ACTIVITY: Going down the data below, set down exactly the line with "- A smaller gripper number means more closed" and each line after it through the line with "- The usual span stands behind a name"; no other lines.

DATA TO EXAMINE:
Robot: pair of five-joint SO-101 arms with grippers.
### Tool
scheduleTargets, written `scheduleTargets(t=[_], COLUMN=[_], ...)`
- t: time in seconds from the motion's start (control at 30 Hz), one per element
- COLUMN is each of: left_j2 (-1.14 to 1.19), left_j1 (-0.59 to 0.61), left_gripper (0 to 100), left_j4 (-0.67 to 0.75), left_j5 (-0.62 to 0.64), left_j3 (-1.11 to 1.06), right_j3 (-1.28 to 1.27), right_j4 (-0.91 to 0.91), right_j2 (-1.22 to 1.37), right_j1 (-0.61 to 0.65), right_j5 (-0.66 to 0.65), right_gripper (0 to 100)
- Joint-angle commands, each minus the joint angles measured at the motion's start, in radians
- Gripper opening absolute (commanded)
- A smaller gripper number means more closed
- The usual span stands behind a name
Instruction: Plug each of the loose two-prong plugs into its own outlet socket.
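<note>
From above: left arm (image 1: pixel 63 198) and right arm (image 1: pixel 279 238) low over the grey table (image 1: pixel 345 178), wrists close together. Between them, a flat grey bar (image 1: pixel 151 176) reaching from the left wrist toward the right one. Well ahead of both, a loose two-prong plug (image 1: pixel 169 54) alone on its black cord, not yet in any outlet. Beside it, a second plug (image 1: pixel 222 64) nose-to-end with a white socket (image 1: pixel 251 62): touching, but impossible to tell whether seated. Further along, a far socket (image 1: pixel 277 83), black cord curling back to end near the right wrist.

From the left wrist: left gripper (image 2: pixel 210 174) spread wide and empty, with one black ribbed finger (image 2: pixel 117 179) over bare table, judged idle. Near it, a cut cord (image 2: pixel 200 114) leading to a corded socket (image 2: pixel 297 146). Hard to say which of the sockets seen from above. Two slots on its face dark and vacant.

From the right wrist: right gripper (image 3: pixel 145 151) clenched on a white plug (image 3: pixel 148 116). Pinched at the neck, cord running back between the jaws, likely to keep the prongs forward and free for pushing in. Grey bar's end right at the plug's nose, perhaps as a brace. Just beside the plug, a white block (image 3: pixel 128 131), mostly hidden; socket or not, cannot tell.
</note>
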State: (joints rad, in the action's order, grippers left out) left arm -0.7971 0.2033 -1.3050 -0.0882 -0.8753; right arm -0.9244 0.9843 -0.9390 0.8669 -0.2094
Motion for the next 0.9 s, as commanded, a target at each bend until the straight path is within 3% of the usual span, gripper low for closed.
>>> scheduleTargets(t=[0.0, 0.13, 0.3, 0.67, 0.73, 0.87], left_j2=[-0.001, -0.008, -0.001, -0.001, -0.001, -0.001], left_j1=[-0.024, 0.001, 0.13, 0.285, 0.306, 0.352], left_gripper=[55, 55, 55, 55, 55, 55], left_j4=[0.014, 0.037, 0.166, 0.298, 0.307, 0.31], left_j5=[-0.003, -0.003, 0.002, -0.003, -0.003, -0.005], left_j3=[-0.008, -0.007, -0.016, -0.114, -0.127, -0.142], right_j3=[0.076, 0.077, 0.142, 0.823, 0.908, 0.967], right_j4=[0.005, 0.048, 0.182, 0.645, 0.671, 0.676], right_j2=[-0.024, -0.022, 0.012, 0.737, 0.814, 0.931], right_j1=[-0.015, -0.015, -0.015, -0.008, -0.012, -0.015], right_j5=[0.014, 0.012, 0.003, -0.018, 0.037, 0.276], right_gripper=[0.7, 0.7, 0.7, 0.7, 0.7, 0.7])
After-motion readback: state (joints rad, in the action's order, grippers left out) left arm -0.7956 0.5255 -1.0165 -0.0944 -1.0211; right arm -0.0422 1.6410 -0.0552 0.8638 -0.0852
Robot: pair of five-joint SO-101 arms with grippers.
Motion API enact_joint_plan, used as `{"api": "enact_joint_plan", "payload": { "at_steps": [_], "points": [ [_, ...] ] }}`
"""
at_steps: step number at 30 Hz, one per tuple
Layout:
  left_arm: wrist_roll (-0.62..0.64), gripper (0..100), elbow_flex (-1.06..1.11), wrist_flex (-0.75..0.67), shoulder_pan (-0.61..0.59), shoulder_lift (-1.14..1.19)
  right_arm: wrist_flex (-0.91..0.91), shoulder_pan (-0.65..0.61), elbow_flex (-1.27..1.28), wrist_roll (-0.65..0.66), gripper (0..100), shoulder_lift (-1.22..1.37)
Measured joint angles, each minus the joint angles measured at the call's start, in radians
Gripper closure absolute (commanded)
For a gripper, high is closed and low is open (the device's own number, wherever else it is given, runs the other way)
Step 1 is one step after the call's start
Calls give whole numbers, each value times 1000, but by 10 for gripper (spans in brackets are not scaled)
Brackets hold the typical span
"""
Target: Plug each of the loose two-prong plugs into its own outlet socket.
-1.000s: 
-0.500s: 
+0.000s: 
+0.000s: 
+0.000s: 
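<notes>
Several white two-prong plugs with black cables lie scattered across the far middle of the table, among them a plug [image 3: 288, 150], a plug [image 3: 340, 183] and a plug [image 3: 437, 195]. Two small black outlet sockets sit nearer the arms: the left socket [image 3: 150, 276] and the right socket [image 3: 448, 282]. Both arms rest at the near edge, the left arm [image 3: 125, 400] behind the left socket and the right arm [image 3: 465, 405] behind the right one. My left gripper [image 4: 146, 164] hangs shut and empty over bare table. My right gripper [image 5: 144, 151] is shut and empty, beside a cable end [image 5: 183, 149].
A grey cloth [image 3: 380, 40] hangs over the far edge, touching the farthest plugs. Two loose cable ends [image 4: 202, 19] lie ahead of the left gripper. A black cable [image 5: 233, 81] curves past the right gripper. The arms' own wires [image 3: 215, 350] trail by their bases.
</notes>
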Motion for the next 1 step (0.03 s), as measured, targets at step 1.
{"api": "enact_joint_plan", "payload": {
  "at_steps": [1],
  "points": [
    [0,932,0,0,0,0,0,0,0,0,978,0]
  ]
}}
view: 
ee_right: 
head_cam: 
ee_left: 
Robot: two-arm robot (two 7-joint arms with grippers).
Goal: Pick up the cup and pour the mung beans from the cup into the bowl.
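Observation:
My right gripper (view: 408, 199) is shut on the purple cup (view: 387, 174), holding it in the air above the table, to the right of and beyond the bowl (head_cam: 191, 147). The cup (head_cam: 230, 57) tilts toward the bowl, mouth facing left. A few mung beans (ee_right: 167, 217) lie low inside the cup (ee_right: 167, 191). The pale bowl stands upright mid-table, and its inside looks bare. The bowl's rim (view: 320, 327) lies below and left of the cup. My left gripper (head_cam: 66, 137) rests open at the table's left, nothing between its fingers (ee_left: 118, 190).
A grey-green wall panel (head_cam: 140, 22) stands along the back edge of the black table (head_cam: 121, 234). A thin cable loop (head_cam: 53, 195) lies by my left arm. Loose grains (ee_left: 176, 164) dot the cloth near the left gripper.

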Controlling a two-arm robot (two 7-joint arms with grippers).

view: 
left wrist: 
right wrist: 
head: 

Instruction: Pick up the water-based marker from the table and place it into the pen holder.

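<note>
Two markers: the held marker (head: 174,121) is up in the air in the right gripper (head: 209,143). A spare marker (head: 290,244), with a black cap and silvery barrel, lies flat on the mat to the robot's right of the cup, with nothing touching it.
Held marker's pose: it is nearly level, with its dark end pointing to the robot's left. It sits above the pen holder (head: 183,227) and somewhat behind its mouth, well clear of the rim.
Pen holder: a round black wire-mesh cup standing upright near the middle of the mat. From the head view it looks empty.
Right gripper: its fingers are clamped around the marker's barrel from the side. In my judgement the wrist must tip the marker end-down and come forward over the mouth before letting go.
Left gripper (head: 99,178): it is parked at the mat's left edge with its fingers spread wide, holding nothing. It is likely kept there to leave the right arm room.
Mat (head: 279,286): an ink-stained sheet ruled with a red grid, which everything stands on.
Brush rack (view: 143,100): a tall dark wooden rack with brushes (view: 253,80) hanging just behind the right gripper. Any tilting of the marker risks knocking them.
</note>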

OUTPUT BELOW:
- A smaller gripper number means more closed
- The usual span stands behind a name

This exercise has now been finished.